そのような場合、労働基準監督署に相談にいっても、会社が給与の支払い自体をしないと言っているわけではないとして、取り合ってくれないことが多い。
しかし、退職の原因が小規模な事業所内での経営者のパワハラ・セクハラであり、職場に行くことにより更なる被害を受ける危惧があるときは別に考える必要がある。
そう解さないと、労働者の泣き寝入りを狙う会社の思い通りになってしまう。
そもそも、会社の給料支払い債務が会社の所在地で労働者が取り立てる「取立債務」と解されている理由は賃金債権の発生原因の性質からだ。

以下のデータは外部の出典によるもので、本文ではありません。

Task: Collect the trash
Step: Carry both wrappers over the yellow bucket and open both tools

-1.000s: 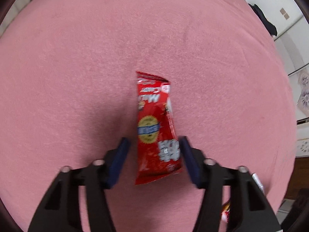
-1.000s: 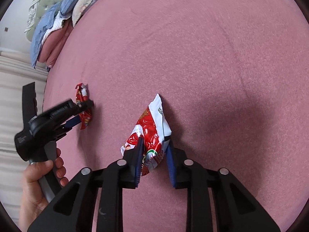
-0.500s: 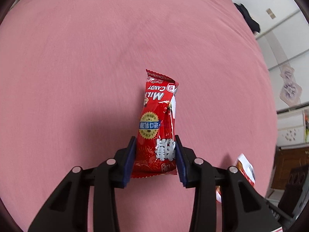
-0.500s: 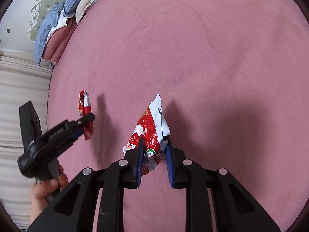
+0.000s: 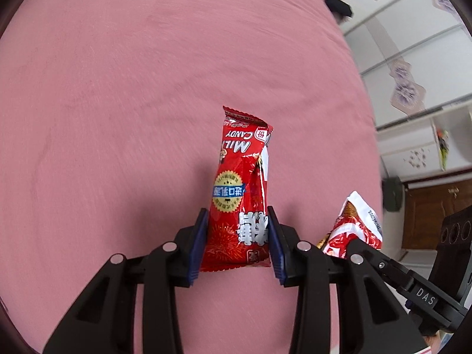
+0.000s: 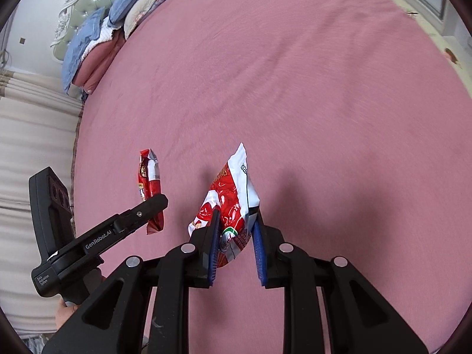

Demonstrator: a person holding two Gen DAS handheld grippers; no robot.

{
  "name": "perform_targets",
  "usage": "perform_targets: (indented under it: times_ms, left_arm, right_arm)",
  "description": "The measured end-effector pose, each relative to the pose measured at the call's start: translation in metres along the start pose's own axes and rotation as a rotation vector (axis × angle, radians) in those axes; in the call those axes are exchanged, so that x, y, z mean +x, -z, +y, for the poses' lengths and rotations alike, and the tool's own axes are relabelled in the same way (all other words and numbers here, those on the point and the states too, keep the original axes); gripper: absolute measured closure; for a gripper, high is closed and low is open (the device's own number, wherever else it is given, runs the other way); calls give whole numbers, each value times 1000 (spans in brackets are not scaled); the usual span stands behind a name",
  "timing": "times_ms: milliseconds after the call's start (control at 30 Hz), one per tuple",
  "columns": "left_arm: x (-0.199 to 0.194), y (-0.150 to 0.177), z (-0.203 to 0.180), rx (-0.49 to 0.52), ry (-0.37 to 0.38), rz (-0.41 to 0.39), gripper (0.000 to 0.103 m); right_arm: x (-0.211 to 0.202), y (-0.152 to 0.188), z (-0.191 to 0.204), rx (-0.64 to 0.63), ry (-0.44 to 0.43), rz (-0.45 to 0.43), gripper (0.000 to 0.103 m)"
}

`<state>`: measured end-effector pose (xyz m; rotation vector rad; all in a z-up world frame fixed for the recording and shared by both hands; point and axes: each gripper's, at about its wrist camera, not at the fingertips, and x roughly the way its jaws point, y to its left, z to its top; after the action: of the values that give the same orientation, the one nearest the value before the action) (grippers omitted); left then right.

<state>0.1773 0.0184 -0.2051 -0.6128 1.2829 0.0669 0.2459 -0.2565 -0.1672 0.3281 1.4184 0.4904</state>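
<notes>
My left gripper (image 5: 237, 221) is shut on a red candy wrapper (image 5: 239, 188) and holds it above the pink bed cover (image 5: 132, 88). My right gripper (image 6: 236, 227) is shut on a red and white snack bag (image 6: 230, 200), also lifted off the cover. In the right wrist view the left gripper (image 6: 156, 203) shows at the left with the candy wrapper (image 6: 149, 177) in it. In the left wrist view the snack bag (image 5: 354, 224) and the right gripper's finger (image 5: 380, 262) show at the lower right.
Folded blue and pink bedding (image 6: 97, 38) and a green headboard (image 6: 85, 3) lie at the far left end of the bed. White wardrobe doors (image 5: 413, 59) stand beyond the bed's right edge. Beige curtains (image 6: 26, 147) hang beside the bed.
My left gripper closed on the candy wrapper and lifted it off the cover. My right gripper kept hold of the snack bag and rose, and the two grippers came closer together.
</notes>
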Motion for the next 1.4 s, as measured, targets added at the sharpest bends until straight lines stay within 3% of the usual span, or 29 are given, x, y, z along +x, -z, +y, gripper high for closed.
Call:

労働契約における「賃金債権」は、労働者が使用者の下で労働力を提供し、その労働力を提供した対価として「賃金」の支払いを求める権利である。
賃金債権の以上の内容から、使用者の賃金支払い債務は、一般的には、当事者間の合理的な意思解釈として、労働者が労働力を提供した「使用者の営業所等」で賃金の支払いをする「取立債務」と解されているのだ。
会社に取り立てに来いとの会社の主張の支える理屈となる。
しかし、賃金を受け取りに会社に行くことにより更なるセクハラ・パワハラの被害を受ける危険があるなど特別の事情がある場合は別に解されるべきだ。

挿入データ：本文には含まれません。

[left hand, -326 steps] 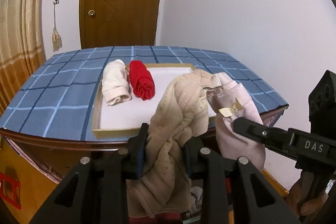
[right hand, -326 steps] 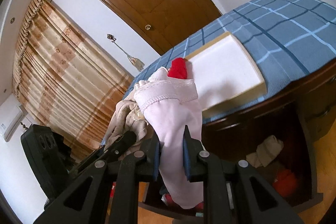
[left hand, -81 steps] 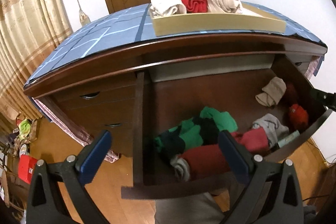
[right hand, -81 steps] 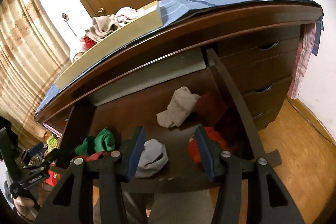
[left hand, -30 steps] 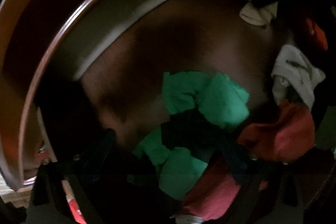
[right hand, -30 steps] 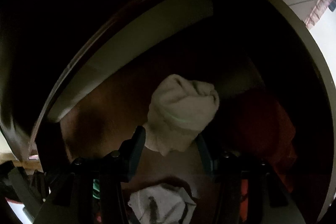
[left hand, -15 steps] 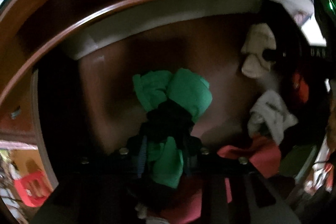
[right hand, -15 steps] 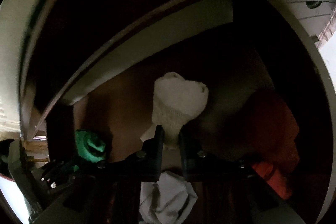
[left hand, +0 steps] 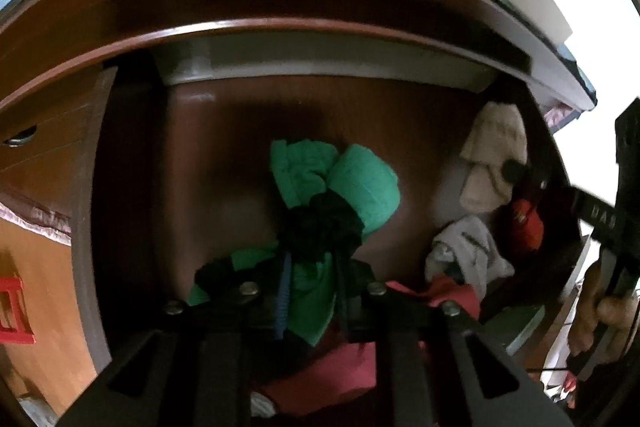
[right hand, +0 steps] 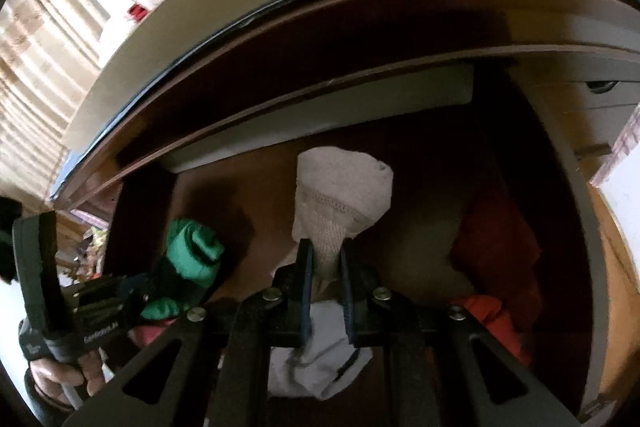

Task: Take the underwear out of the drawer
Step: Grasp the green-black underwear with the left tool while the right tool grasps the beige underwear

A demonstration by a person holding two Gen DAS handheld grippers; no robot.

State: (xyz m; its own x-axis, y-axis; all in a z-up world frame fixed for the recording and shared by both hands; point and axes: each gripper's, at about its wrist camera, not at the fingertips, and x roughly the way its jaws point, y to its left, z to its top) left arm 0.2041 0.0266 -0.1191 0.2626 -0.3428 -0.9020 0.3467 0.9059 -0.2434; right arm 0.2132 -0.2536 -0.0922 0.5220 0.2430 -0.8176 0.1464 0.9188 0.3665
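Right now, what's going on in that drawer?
A person is working both grippers inside the open drawer. The left gripper has its jaws shut on the green and black bundle, and the right gripper has its jaws shut on the cream bundle. A grey piece and red pieces lie loose in the drawer. On top of the dresser, a tray already holds several pieces.

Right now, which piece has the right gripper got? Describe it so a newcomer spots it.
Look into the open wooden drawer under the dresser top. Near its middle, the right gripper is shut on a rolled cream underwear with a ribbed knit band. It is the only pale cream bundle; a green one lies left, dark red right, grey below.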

そのような事情が認められる場合は、労働者が、会社での受け取りではなく、口座振り込みによる支払いを求めるのは当然の権利といえる。(直井)
賃金は後払いが多い。
たとえば、「毎月月末締め・翌月15日払い」など。
民法(624条)に賃金後払いの原則が規定されていることから、そのこと自体は違法ではない。

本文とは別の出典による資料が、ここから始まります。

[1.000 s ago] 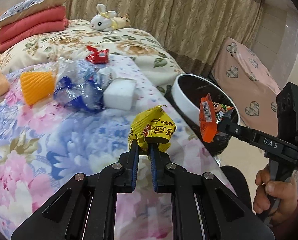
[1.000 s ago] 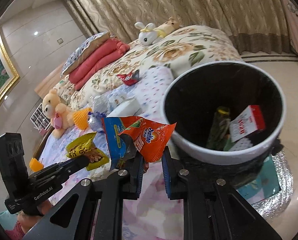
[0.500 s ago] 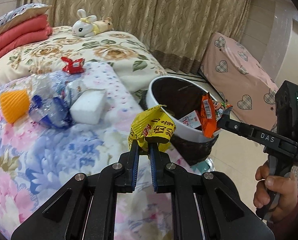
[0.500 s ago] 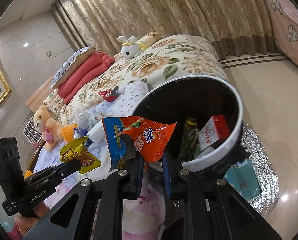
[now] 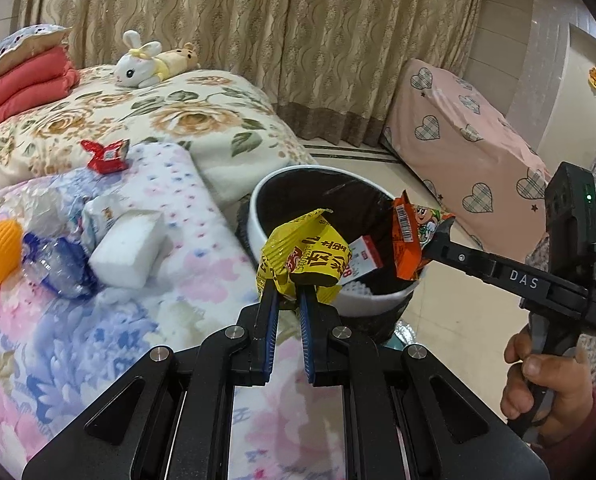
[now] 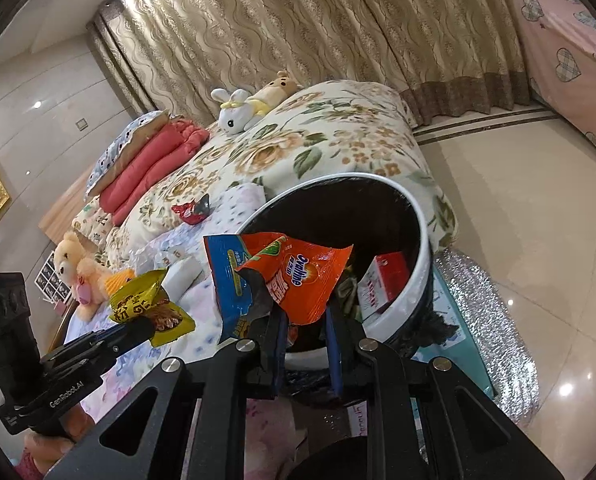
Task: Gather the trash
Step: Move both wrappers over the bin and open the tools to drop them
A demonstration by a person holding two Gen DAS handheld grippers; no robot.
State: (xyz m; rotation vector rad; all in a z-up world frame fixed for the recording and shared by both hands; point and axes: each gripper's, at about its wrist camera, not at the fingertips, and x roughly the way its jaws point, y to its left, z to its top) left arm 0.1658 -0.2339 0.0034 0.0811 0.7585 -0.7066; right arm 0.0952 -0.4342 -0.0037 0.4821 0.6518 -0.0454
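Gripping a yellow wrapper (image 5: 304, 254), left tongs (image 5: 287, 300) before the white bin (image 5: 257, 216); right tongs (image 6: 304, 316) clamping an orange Ovaltine packet (image 6: 298, 280) at its rim. Left of both, on the bed (image 5: 97, 320): sponge block (image 5: 127, 248), crushed bottle (image 5: 57, 264), red wrapper (image 5: 105, 155).

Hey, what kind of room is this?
Most likely a home bedroom: a bed with a floral quilt, a folded red blanket with a pillow on it, stuffed toys such as the white bunny, and full-length curtains behind.

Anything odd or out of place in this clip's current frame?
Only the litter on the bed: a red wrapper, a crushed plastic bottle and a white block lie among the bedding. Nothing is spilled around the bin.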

バックレされた使用者が怒って、退職時に支払うべ賃金を支払わないことがある。
退職後の支払い期日になっても振り込まれていないことで判明する。
賃金の未払い分を足止め策として利用していると思われる業界もある。
ガールズバーなどで給与明細もなく日給月給制で口座振込ではなく現金で給与を手渡しているところで発生しやすい。
退職後、営業時間である夜に未払い分の賃金を受け取りに店に出向くのは勇気がいる。
受け取りにいっても、その場にいる店長は雇われ店長で埒が開かない。
契約書を取り交わさない口頭での契約が多いため、従業員には未払い賃金を請求すべき使用者が誰かすら不明であることが多い。
そのような場合、管轄の保健所で飲食店の営業許可を受けている施設一覧を調べれば、営業者が誰であるかを確認することができる。